An international band of designers redefine the dining experience.

Peering into Mott 32’s vault room at the Standard Chartered Bank Building in Hong Kong’s central business district.

Courtesy Edmon Leong

These talented design studios are a diverse lot, but they do have a few things in common. Each found its voice early, crafting spaces with a distinct point of view, and brings a unique approach to its work, whether through the use of history, artisanship, or lighting. The firms—Wang, Alexander Waterworth Interiors, Corvin Cristian Studio, Madame Mohr, and Space Copenhagen—are all inspired by the culture of their home cities and transform that influence into dining experiences that are among the best in the world.

Joyce Wang
Alexander Waterworth Interiors
Corvin Cristian 
Madame Mohr
Space Copenhagen


Wang
Joyce Wang’s carefully crafted interiors are full of sumptuous details.

MOTT 32, Hong Kong
The design captures the feel of early 1920s Hong Kong, caught between imperialism and industrialization. “With materials you can say a lot about civilization,” says Wang. “Details have a story and they become either fashionable or dominant in a particular time.” Above: The vaulted ceiling of the Tangerine Room is lined with copper metal panels, while the walls are covered with rows of Chinese paintbrushes. A large antique mirror at the back of the room extends the perspective into infinity, creating a highly cinematic space.

Above and below courtesy Edmon Leong


Like many architects, Joyce Wang traces her interest in building to her youth. As she recalls, it was a childhood visit to Norman Foster’s HSBC headquarters that set the gears in motion. “I remember going up those escalators that bring you from the ground level to the top,” the 32-year-old Hong Kong–based designer says, referring to the building’s dramatic entrance sequence. “I had a bank account there, and I felt like I had a million dollars. It was probably closer to $20.”

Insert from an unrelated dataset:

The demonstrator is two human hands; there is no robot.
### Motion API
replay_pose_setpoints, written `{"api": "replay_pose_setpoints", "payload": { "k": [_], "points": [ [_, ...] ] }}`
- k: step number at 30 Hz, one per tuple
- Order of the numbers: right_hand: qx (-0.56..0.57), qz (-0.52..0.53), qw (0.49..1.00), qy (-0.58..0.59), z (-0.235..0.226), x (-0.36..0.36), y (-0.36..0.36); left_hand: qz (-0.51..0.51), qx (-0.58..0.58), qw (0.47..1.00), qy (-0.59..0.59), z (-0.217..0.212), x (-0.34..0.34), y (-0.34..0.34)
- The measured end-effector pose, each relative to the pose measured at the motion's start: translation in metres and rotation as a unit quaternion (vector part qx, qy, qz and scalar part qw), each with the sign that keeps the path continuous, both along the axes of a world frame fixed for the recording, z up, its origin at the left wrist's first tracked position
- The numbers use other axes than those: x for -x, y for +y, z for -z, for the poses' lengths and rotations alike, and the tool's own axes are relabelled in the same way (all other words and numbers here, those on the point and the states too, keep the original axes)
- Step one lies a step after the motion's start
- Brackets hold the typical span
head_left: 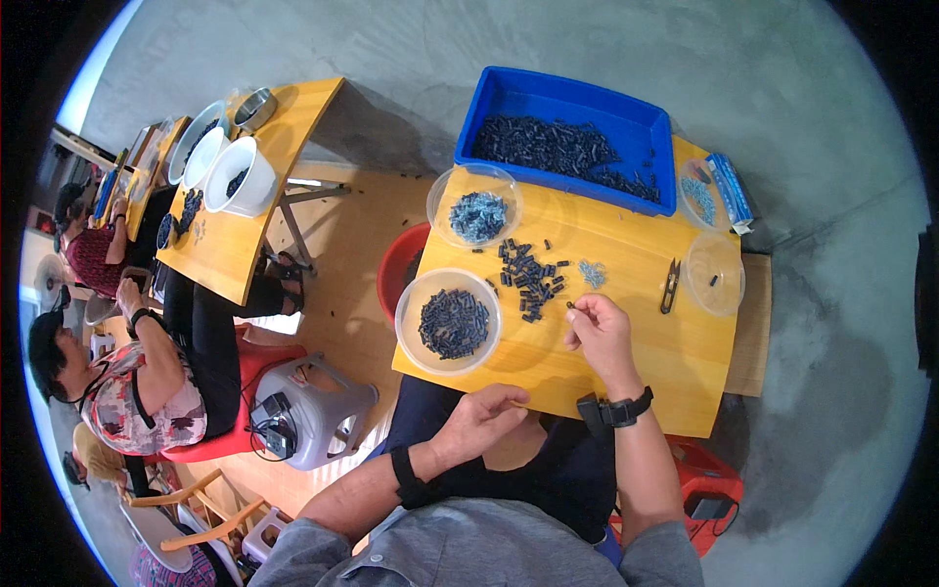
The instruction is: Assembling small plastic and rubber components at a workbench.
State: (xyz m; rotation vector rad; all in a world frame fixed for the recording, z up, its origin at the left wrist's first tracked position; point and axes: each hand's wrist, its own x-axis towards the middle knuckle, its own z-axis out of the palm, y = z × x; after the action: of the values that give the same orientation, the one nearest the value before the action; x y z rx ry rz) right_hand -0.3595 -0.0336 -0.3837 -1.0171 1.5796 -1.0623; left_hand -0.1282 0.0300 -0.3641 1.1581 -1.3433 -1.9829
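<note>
Head view: right hand (600,331) pinches a small dark piece (570,304); left hand (479,423) hangs loosely curled, thumb apart

Near right corner of the table (675,382) is open: bare top from the right hand (604,335) to the right edge, up to the snips (670,287). Lane runs far-ward between the small blue heap (592,274) and snips, stops at the blue tray (631,142) walling much of the far edge. Clear bowl (724,264) takes the right edge; second bowl (722,215) and blue box (731,191) crowd the far right corner. Left side is tight: black-piece bowl (409,308) at near left corner, blue-piece bowl (469,178) beyond it, narrow gap between, black heap (533,282) just right. Near edge right of the black-piece bowl is passable.
</note>
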Motion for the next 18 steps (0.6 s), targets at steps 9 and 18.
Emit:
{"api": "replay_pose_setpoints", "payload": {
  "k": [9, 18],
  "points": [
    [0.005, 0.026, 0.931, -0.363, -0.029, -0.019, 0.035, -0.117, -0.025, 0.993, 0.018, -0.040, 0.032, -0.026],
    [-0.030, 0.002, 0.898, -0.438, -0.031, -0.042, 0.055, -0.203, 0.043, 0.978, -0.030, -0.035, 0.048, -0.027]
  ]
}}
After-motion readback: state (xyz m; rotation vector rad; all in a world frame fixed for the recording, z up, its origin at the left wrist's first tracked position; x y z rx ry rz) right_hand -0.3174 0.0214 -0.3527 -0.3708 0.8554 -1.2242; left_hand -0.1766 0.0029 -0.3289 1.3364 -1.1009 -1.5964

After graduating from MIT and then the Royal College of Arts, Wang serendipitously found herself at Foster + Partners in London, where she worked for two years on multiple airport projects. But the young designer’s focus soon shifted away from the scope of buildings to the cosmopolitan world of restaurant and hotel design. “It almost takes understanding a city, rather than simply understanding a single house or workplace,” Wang says. “I thought that you could, and should, design a building from the inside out, and I felt that was lacking from the work I was doing.”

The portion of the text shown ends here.